New subject: [PATCH 1/2] x86_64: Correct the unwind address for orc when "call" instruction encountered
Hi Kazu,
On Tue, May 26, 2026 at 7:33 PM HAGIO KAZUHITO(萩尾 一仁)
<k-hagio-ab(a)nec.com> wrote:
On 2026/05/25 10:23, Tao Liu wrote:
> Hi Kazu,
>
> Thanks for your insight on this.
>
> On Thu, May 21, 2026 at 8:18 PM HAGIO KAZUHITO(萩尾 一仁)

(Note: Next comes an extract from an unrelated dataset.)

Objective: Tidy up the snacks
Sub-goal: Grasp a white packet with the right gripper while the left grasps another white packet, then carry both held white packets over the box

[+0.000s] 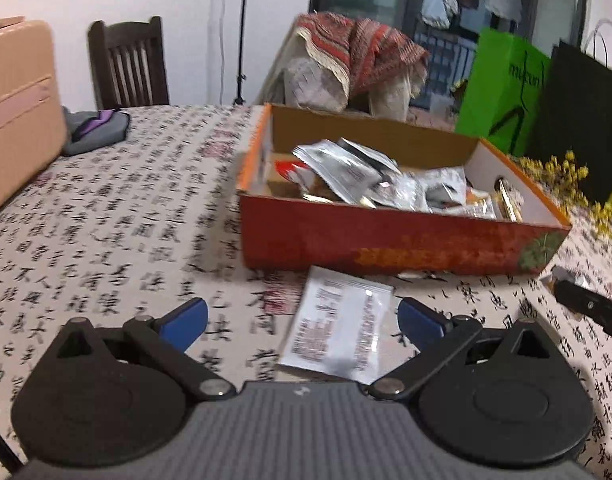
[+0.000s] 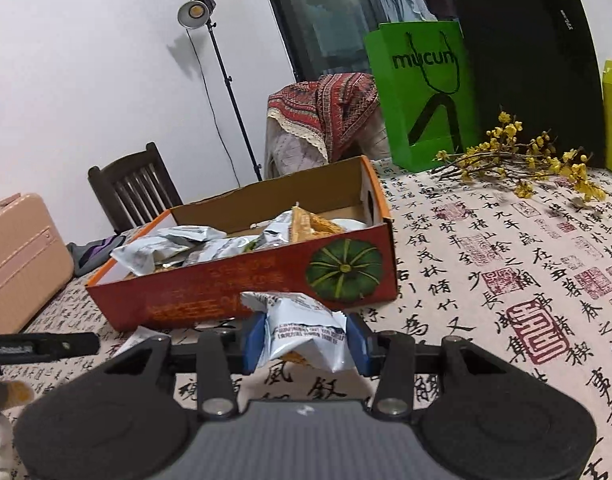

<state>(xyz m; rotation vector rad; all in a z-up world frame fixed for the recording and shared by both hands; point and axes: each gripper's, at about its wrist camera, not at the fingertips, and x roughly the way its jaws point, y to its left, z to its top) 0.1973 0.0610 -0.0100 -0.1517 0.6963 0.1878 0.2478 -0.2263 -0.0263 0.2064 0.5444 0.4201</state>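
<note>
Right tool (image 2: 304, 340) pinching white snack packet (image 2: 302, 330) before pumpkin-printed box (image 2: 242, 284); left tool (image 1: 302, 320) spread above flat white sachet (image 1: 337, 330) on worktop (image 1: 118, 220).

Readable text:
- green paper bag (image 2: 421, 92), upper right of right wrist view: "mucun" in dark lowercase, above a dark angular logo mark. Same bag in left wrist view (image 1: 501, 88), lettering only partly legible there.
- calligraphy tablecloth (image 2: 505, 264) over the surface: black brush Chinese characters in columns plus red seal stamps; 山, 九, 年, 在, 春, 風 legible at lower right, the rest too small or distorted.
- black bag (image 2: 533, 72): small pale lettering near top right corner, unreadable.
- orange pumpkin box (image 2: 242, 284): gold lettering row on front wall, blurred, can't read.
- snack packet (image 2: 302, 330): fine black print lines, illegible.
- flat white packet (image 1: 339, 326): blocks of print, blurred.
</note>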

> <k-hagio-ab(a)nec.com> wrote:
>>
>> On 2026/05/20 13:31, Tao Liu wrote:
>>> We have enountered the following edge case for orc unwinder which results
an
>>> incorrect stack unwinding:
>>>
>>> $ objdump -d vmlinux
>>> ffffffff8100be70 <panic>:
>>> ffffffff8100be70: f3 0f 1e fa endbr64
>>> ffffffff8100be74: e8 c7 b9 0d 00 call ffffffff810e7840
<__fentry__>
>>> ffffffff8100be79: 55 push %rbp
>>> ffffffff8100be7a: 49 89 fa mov %rdi,%r10
>>> ffffffff8100be7d: 48 89 e5 mov %rsp,%rbp
>>> ffffffff8100be80: 48 83 ec 50 sub $0x50,%rsp
>>> ...
>>> ffffffff8100bed2: 48 89 44 24 10 mov %rax,0x10(%rsp)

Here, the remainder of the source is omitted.